Oleh: Fahri Hamzah
Pak Jokowi yth, mungkin ini (masalah ketidakadilan hukum) bapak anggap bukan urusan bapak. Tapi inilah sebabnya bapak mulai ditinggalkan rakyat.
Pak Prabowo yth, kalau bapak jadi presiden, jangan pernah bapak biarkan ada celah hukum bagi aparat untuk menahan orang hanya karena bicara. Apalagi karena mengkritik pemerintahan. Sungguh bangsa ini terganggu. Hentikan intervensi kepada peradilan dan mendirikan polisi dan jaksa.
Rezim Jokowi ini tumbang karena menebar rasa takut dan membiarkan hukum menjadi pintu masuk bagi permusuhan sesama anak bangsa. Lalu aparat dibiarkan bekerja sesuai pesanan politik; langsung atau tidak. Tidak pernah kita melihat intervensi kepada hukum sesempurna sekarang.
Kita harus jujur untuk mengakui bahwa rezim ini dimulai dengan kegamangan untuk mengidentifikasi persoalan di bidang hukum. Di tambah dengan kapasitas kepemimpinan di bidang hukum yang lemah, maka lahirlah kekacauan sistematika dalam membangun negara hukum seperti amanah UUD 45.

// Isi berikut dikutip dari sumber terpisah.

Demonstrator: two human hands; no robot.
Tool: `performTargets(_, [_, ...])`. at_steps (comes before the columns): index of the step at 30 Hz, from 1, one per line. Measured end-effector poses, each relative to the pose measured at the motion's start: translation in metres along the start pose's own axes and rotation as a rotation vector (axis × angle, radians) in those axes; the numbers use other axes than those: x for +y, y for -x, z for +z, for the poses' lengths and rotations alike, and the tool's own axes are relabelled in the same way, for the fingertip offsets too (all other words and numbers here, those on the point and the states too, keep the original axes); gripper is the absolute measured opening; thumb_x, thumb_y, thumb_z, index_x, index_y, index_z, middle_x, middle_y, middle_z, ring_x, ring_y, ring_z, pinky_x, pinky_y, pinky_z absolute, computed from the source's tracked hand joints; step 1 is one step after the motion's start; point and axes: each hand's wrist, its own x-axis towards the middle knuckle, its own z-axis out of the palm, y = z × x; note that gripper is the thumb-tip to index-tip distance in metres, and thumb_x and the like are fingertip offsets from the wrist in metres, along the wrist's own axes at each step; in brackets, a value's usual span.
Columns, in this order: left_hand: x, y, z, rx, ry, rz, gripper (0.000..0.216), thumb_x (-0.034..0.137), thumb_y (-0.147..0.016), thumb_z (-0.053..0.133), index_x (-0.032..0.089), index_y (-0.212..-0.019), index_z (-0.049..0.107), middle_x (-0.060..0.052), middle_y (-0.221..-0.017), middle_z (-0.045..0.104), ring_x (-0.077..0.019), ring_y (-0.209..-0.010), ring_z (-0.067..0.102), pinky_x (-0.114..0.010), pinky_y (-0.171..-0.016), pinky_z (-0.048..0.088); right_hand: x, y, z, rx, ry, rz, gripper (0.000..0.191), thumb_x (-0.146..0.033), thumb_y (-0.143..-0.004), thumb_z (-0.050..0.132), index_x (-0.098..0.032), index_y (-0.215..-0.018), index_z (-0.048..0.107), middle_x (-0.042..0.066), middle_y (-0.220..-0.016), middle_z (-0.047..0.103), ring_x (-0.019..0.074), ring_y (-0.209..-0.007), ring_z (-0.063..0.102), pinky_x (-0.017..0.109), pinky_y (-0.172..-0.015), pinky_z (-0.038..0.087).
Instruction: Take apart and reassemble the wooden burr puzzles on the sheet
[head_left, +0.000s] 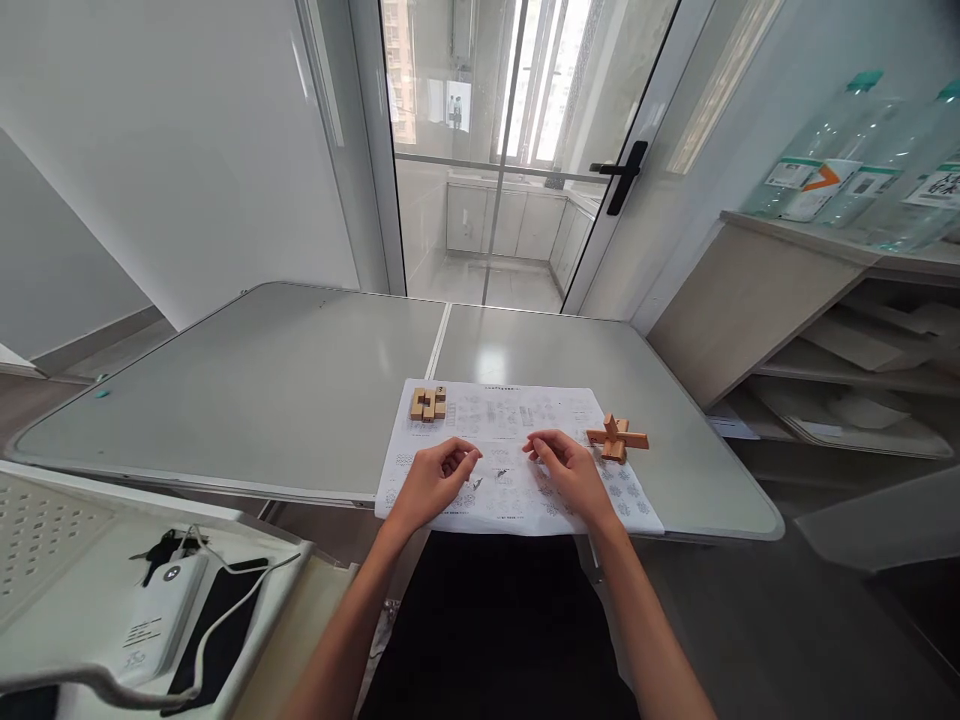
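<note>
My left hand hovers over or rests on a printed paper sheet, its fingers loosely curled, with a gap between thumb and fingers and nothing visible in it. Opposite it, my right hand is half curled too, thumb apart from the fingers, and appears to hold nothing. Between them lie a small shiny metal piece and a second metal piece, too small to make out. A blocky wooden puzzle sits at the sheet's upper left. Beside my right hand stands a cross-shaped wooden puzzle.
The sheet lies at the front edge of a grey table. On the left, a white cart carries a power bank, a cable, keys and a dark phone-like slab. To the right, a shelf holds plastic bottles. A glass door stands behind.
</note>
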Motion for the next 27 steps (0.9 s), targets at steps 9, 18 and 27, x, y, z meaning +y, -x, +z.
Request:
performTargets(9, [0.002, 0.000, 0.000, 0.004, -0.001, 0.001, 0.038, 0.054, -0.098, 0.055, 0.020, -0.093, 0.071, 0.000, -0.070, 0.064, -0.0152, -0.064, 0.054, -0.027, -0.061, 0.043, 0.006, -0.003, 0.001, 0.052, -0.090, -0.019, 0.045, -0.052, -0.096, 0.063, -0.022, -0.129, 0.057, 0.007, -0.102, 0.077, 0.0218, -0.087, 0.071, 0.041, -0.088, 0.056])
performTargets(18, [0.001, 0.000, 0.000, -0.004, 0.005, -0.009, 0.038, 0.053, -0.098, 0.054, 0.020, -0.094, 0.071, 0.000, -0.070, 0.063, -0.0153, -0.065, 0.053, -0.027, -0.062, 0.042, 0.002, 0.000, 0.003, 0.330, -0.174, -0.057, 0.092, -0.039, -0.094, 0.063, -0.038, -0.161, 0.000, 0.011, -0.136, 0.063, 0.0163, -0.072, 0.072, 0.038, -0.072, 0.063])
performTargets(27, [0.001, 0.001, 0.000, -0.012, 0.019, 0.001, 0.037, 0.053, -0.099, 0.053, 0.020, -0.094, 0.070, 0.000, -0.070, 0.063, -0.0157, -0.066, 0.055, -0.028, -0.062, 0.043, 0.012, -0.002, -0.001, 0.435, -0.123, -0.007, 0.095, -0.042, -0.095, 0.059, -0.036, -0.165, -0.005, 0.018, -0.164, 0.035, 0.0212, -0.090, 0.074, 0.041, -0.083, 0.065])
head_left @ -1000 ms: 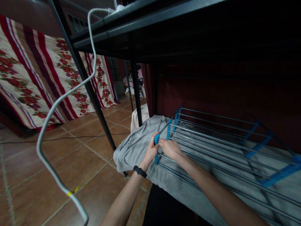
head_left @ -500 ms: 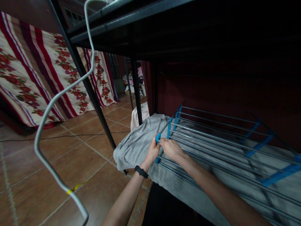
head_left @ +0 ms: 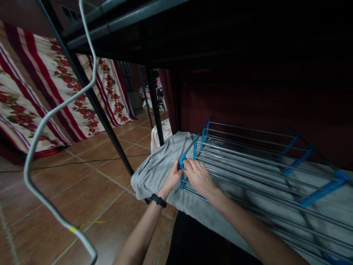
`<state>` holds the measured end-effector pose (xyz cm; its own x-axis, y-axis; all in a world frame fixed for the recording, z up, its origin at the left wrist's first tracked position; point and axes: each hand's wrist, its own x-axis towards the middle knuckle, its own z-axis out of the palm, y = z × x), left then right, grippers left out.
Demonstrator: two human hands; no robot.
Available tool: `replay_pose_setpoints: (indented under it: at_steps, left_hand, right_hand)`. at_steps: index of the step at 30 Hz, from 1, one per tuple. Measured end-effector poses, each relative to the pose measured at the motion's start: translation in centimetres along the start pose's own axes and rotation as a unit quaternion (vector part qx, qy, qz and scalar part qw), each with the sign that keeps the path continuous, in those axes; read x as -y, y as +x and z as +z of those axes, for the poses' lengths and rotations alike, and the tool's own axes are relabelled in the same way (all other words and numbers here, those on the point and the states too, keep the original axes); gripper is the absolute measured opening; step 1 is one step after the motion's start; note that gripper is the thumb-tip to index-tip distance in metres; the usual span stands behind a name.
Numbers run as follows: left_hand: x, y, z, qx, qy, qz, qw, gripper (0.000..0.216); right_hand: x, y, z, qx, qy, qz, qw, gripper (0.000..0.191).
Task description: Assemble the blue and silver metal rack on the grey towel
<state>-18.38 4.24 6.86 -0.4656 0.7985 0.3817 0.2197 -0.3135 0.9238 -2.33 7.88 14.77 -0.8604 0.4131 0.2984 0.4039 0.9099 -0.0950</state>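
Observation:
A rack of grey metal tubes (head_left: 248, 152) with blue plastic brackets at its ends lies on a grey blanket, looking like a shoe rack. My left hand (head_left: 173, 176), with a black band on the wrist, is closed around the blue corner bracket (head_left: 181, 160) at the rack's near left end. Beside it, my right hand (head_left: 198, 176) reaches over the tubes, its fingers fairly straight and their tips at the same bracket. The palm side of the right hand and the tube ends beneath it are hidden.
The grey blanket (head_left: 157, 165) covers the lower bunk, under a dark metal upper frame (head_left: 132, 24). A bent pale tube (head_left: 44, 123) crosses the left foreground. A cable (head_left: 82, 162) runs over the tiled floor (head_left: 110, 206). A floral cloth (head_left: 66, 79) hangs behind.
The view has shifted slightly, so most things sit further left. My right hand's fingers have loosened and straightened at the bracket. My left hand keeps its hold.

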Motion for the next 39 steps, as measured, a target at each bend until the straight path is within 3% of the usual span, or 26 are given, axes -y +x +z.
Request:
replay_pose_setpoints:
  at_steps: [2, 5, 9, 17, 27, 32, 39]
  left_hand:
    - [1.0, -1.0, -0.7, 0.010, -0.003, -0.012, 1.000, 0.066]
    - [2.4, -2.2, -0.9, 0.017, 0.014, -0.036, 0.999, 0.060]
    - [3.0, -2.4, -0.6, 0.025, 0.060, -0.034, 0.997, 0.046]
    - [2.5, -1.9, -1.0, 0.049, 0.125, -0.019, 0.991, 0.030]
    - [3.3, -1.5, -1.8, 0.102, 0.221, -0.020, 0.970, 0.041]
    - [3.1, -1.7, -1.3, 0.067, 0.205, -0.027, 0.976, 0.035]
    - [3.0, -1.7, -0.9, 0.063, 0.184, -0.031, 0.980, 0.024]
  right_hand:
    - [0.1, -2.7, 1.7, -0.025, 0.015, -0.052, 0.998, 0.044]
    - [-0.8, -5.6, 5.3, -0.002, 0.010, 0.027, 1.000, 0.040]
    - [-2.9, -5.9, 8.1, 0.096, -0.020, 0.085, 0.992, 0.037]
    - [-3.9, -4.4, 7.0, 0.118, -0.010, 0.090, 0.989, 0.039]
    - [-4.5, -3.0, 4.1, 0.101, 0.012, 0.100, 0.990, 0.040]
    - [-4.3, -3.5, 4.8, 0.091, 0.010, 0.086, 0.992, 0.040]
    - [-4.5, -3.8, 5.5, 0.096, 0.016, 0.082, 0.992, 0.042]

Banyak LSM seperti ICJR (institute for criminal justice reform) dan ICW sejak awal membuat catatan pahit tentang hukum di era Jokowi, ini bukan saja soal legislasi tapi juga institusi dan SDM. Secara khusus ICW melihat absen-nya ahli hukum yang berkelas di sekitar istana.
Ekspektasi besar publik kepada rezim Jokowi pupus oleh tiadanya prestasi di bidang hukum. Maka dari soal tertundanya legislasi penting bidang hukum (KUHP dan KUHAP) akibat tekan menekan kepentingan politik, DPR akhirnya mandeg setelah parpol mayoritas tunduk pada mau istana.
Bidang hukum adalah roh sebuah pemerintahan dan negara. Ia tidak bisa diganti dengan pembangunan fisik. Sebab kalau hukum nampak tidak tegak maka negara kehilangan jiwa dan mati. Inilah yang tidak dimengerti oleh rezim Jokowi sejak awal. Sehingga rakyat merasakan gamang.
Itulah yang dirasakan pada maraknya kriminalisasi dan mandegnya perkara seperti yang menimpa Novel Baswedan, pegawai KPK yang disiram air keras dan rezim Jokowi seperti menganggapnya enteng. Ada banyak perkara hukum yang hari-hari menjadi berita yang tak henti.
Belakangan ini, seperti yang sekarang menimpa Ahmad Dhani pemerintah telah menjebak diri dalam penggunaan Pasal-pasal dalam UU ITE yang tak akan ada ujung pangkalnya. Semua ini akan berakhir dengan kerugian pemerintah Jokowi. Lihat saja, ini blunder yang bikin rezim ini jatuh.
Saya sampai tidak mengerti, apakah ini sengaja untuk mengakhiri rezim ini atau bagaimana, yang jelas penggunaan pasal makar yang telah dimulai di awal rezim ini sampai delik hatespeech dan hoax yang mengandalkan UU ITE masih dianggap prestasi padahal bikin rusak.
Inilah realitas hukum sampai hari ini, hanya kurang 50 hari ketika rakyat harus bikin keputusan lagi apakah rezim ini mau diteruskan atau diganti. Rasanya rezim Jokowi belum sadar bahwa rakyat sudah sakit hati. Segudang prestasi tak akan berarti jika rakyat sakit hati.
Apalagi jika prestasi hanya klaim sepihak sendiri dan tak turun menjadi kesejahteraan umum sampai ke pelosok negeri. Maka, catatan hukum ini saya buat untuk mengingatkan rezim Jokowi bahwa rakyat punya logika dan perasaan sendiri soal keadilan di negeri ini.
Dan saya, sebagai calon pensiunan yang akan hidup sebagai rakyat biasa, hanya bisa berbicara apa adanya, mumpung masih ada sisa kebebasan sebagai petugas rakyat untuk bicara apa adanya. Bahwa rezim Jokowi gagal tegakkan hukum di negeri ini. Sekian. Terima kasih.